DATE: THURSDAY, March 19, 1992                   TAG: 9203190150
SECTION: NATIONAL/INTERNATIONAL                    PAGE: C8   EDITION: METRO 
SOURCE: The Washington Post
DATELINE: WASHINGTON                                LENGTH: Medium


WEALTHY GET HANDS ON FUNDS FOR POOR

What do a $5.4 million low-interest loan to a Saudi Arabian millionaire, tickets to a Broadway theater show and $4,000 in plastic model airplanes have in common?

They were all bought with Department of Housing and Urban Development funds that are supposed to benefit low-income Americans and eliminate slums across the United States, Rep. Thomas Lantos, D-Calif., revealed Wednesday.

As chairman of the House Government Operations employment and housing subcommittee, Lantos held a second oversight hearing on HUD's $3 billion Community Block Development Grant anti-poverty program and found many examples of abuse.

Much of the abuse stemmed from mismanagement of block grant funds by local officials, according to the subcommittee's findings.
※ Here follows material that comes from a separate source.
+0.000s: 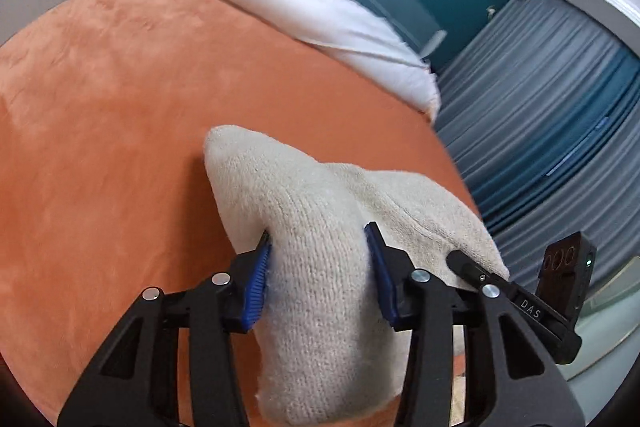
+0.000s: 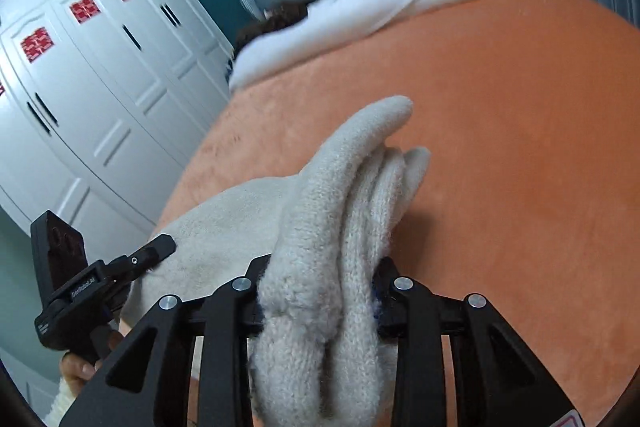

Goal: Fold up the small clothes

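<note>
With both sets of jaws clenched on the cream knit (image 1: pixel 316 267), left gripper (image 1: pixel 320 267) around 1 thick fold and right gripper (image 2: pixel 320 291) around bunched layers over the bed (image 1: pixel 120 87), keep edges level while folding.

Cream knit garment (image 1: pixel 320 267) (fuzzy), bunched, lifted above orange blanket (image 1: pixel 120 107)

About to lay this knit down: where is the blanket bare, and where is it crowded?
Bare orange blanket runs from the cream knit to the white sheet at its far edge; in the right view the blanket beyond and beside the right gripper is bare too. It is crowded near the left gripper, where both grippers clamp the bunched knit.
</note>
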Tool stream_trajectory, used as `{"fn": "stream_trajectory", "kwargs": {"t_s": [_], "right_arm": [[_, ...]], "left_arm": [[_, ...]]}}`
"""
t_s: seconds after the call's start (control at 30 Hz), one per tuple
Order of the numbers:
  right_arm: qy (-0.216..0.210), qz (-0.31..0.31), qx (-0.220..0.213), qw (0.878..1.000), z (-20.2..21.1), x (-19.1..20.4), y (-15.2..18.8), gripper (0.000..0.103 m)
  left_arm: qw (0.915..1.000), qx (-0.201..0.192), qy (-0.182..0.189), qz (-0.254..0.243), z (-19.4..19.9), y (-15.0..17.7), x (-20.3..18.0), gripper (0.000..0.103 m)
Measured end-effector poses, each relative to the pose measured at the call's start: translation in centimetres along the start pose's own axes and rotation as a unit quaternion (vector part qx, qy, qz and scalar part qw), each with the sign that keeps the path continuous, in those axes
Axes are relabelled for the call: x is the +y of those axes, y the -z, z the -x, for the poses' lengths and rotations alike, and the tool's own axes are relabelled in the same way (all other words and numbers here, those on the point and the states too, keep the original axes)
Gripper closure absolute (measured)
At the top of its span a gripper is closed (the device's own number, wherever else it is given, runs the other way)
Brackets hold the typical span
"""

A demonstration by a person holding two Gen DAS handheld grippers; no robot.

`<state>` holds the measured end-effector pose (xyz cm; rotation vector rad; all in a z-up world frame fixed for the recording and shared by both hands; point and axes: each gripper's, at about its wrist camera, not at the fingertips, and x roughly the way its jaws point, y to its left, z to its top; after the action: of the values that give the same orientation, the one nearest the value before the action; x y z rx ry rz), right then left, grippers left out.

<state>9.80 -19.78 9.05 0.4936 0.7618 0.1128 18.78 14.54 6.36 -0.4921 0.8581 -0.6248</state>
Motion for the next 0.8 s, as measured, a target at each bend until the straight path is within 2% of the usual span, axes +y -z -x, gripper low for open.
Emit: {"fn": "stream_trajectory", "kwargs": {"t_s": [0.07,0.1,0.17,0.2,0.27,0.3,0.37,0.43,0.5,0.53,0.6,0.63,0.73,0.8], "right_arm": [[0.01,-0.017,0.004,1.0,-0.4,-1.9,0.4,0.068],[0.028,-0.03,0.026,0.999,-2.1,-3.8,1.3,0.065],[0.074,-0.056,0.095,0.991,-5.8,-7.0,3.1,0.064],[0.106,-0.081,0.134,0.982,-7.2,-8.6,4.1,0.063],[0.064,-0.122,0.09,0.986,-5.3,-9.1,4.2,0.063],[0.065,-0.123,0.071,0.988,-3.8,-8.5,4.0,0.063],[0.076,-0.098,0.017,0.992,-0.8,-6.7,3.7,0.065],[0.078,-0.063,-0.007,0.995,1.0,-4.8,3.8,0.076],[0.09,-0.016,0.015,0.996,-0.3,-3.0,4.5,0.083],[0.104,0.006,0.039,0.994,-1.6,-2.7,5.2,0.084],[0.136,0.027,0.105,0.985,-5.6,-3.5,6.8,0.096],[0.14,0.027,0.112,0.983,-6.3,-3.8,7.3,0.096],[0.144,0.046,0.08,0.985,-4.1,-1.5,6.3,0.093],[0.145,0.054,0.054,0.986,-2.3,0.1,5.8,0.09]], "left_arm": [[1.0,0.008,0.001,-0.001,-1.1,0.7,0.4,0.057],[0.9997,0.02,-0.014,-0.003,-2.4,1.4,1.0,0.056],[0.995,0.069,-0.072,0.006,-5.8,3.7,2.8,0.058],[0.9905,0.091,-0.102,0.014,-6.9,4.7,3.7,0.055],[0.9935,0.062,-0.085,0.043,-5.4,5.7,4.1,0.053],[0.9935,0.056,-0.089,0.044,-4.6,5.6,3.9,0.053],[0.9932,0.041,-0.105,0.028,-2.7,5.5,2.8,0.055],[0.9917,0.037,-0.123,-0.005,-1.9,5.7,1.6,0.054],[0.9851,0.057,-0.157,-0.04,-2.6,6.3,0.4,0.054],[0.9828,0.065,-0.165,-0.051,-3.2,6.8,0.0,0.054],[0.9775,0.086,-0.181,-0.065,-4.4,7.8,-0.1,0.054],[0.9754,0.091,-0.188,-0.072,-4.6,8.2,-0.4,0.054],[0.97,0.092,-0.206,-0.09,-3.9,9.2,-1.8,0.053],[0.9696,0.086,-0.209,-0.094,-3.0,9.6,-2.9,0.045]]}}
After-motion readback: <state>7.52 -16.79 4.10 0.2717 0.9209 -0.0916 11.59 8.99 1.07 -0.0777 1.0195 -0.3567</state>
In 1987, for example, the city of Miami used $200,000 in grants to provide a loan that helped finance productions at a theater in a fashionable neighborhood.

"HUD funds should not be used . . . on a performance of `Les Miserables,' " Lantos said, but "for low-income people who are . . . living `Les Miserables' every day."

Miami officials also used the grants to give a $5.4 million loan at a 1 percent interest rate to an investment group headed by Saudi multimillionaire Amin Jamil al Dahlwali. The loan was to renovate a Miami office building al Dahlwali bought for $8.7 million. Intended to be rented, the Miami Freedom Tower, completed last year, still is unoccupied.

Nasim Rahman, a spokesman for Al Dahlwali, told lawmakers at the hearing: "We have done nothing wrong." He said the city of Miami had proposed that the group apply for the loan.

In Delaware County, Pa., Lantos's subcommittee found, the non-profit Partnership for Economic Development agency misused nearly $6 million in community block grant funds - including $4,000 for plastic model airplanes that were given as gifts, $1,700 for mugs with gold trim and expenditures for Broadway theater tickets, lavish banquets and bar tabs.

Mary Arty, chairwoman of the Delaware County Council, acknowledged that many of the abuses had occurred and said the former executive director of the partnership had been dismissed as a result. A local investigation is under way, she added.